MJ Gleeson doubles home sales as appetite for affordable property offsets inflation
Low-cost housebuilder MJ Gleeson has doubled its home sales in the past five years, leaving significant material and labour cost increases in the dust.
In an upbeat trading update today, the company boasted a more than 10 per cent jump in sales to a total of 2,000 in the year to 30 June.
“Notwithstanding the ongoing congestion in the planning system and the wider macro-economic environment, the board believes that the scale of pent-up demand for low-cost homes will continue to drive significant growth into 2023 and beyond,” CEO James Thomson said in a statement.
Gleeson has navigated through soaring raw material inflation and labour shortages, which have been exacerbated by the pandemic, with record house prices offsetting much of the increased cost of doing business.
The London-listed housebuilder said that the average price of a home has increased nearly 15 per cent to £167,300 but remains affordable enough so “a young working couple on the National Living Wage can afford to buy a home on any of the company’s sites.”
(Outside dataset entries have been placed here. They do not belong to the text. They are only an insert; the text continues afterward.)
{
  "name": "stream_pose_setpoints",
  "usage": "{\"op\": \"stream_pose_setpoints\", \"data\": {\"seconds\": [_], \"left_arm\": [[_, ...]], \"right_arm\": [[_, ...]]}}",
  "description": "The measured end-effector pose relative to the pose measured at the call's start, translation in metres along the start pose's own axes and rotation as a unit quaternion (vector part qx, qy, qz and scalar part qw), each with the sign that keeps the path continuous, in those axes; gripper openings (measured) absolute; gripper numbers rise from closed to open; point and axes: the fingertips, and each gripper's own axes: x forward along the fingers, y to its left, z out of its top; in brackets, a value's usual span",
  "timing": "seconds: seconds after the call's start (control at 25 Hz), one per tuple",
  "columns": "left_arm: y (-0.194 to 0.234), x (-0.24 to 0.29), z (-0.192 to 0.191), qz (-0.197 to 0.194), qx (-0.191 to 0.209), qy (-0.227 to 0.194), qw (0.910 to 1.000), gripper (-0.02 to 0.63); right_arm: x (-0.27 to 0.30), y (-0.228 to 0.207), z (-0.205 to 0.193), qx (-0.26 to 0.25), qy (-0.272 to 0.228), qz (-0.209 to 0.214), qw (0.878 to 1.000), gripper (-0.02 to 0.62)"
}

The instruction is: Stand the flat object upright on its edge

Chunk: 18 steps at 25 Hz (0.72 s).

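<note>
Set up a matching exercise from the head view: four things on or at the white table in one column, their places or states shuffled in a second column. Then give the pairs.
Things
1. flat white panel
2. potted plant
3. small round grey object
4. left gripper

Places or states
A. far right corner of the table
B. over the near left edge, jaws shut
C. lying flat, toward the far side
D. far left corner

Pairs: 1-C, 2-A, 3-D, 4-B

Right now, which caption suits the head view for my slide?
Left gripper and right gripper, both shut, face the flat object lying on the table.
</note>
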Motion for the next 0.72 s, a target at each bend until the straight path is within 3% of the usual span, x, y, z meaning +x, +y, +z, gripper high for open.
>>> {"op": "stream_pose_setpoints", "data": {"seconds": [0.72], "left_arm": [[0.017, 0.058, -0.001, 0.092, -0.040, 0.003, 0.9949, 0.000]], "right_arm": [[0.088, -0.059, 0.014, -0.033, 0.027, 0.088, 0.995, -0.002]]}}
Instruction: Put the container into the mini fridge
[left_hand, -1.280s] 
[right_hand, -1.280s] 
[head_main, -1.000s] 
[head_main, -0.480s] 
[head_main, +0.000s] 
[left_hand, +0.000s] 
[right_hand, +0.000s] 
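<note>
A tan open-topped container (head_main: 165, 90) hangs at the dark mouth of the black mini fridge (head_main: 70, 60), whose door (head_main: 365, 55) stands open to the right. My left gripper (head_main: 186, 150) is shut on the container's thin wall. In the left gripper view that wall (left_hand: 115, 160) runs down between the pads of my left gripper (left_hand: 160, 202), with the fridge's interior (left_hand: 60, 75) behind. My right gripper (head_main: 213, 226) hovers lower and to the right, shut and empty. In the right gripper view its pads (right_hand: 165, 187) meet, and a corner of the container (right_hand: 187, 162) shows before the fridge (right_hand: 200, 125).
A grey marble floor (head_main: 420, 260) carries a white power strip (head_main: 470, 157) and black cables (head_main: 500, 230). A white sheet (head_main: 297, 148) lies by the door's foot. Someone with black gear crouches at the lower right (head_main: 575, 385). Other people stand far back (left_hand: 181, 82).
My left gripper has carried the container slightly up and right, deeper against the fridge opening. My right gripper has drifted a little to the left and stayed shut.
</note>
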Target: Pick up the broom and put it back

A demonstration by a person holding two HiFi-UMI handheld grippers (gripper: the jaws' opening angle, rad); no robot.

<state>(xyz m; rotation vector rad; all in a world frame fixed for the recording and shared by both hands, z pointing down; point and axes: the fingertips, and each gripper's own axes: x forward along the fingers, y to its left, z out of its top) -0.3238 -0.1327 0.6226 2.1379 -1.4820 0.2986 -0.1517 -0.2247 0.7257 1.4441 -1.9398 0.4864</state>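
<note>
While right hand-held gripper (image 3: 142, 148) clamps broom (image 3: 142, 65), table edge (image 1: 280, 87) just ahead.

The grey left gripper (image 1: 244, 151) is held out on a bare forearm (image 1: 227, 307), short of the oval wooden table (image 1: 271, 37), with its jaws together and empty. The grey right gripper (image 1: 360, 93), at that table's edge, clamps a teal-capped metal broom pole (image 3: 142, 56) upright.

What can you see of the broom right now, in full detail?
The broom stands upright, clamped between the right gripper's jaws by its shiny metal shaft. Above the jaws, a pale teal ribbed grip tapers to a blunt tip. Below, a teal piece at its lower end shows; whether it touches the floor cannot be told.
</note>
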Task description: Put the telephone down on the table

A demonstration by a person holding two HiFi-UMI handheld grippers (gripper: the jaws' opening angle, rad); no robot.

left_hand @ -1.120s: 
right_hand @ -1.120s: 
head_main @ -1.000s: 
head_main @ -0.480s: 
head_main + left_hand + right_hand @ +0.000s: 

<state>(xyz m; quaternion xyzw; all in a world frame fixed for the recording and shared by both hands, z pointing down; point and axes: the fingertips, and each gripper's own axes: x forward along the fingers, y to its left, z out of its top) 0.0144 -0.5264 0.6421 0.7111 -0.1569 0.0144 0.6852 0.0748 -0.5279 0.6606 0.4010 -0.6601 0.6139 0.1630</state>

“The cost of buying a typical Gleeson home remains less than the cost of renting,” the housebuilder added, as rents in England reach never-before-seen heights.
The company has opened 23 new build sites since the start of the year, and a total of 87 over the past 12-months.
Shares rose 2.3 per cent by mid-afternoon.
It comes ahead of Thomson stepping down from his position, making way for the boss of rival housebuilder Vistry, Grahan Prothero, to take up the helm at the end of the year.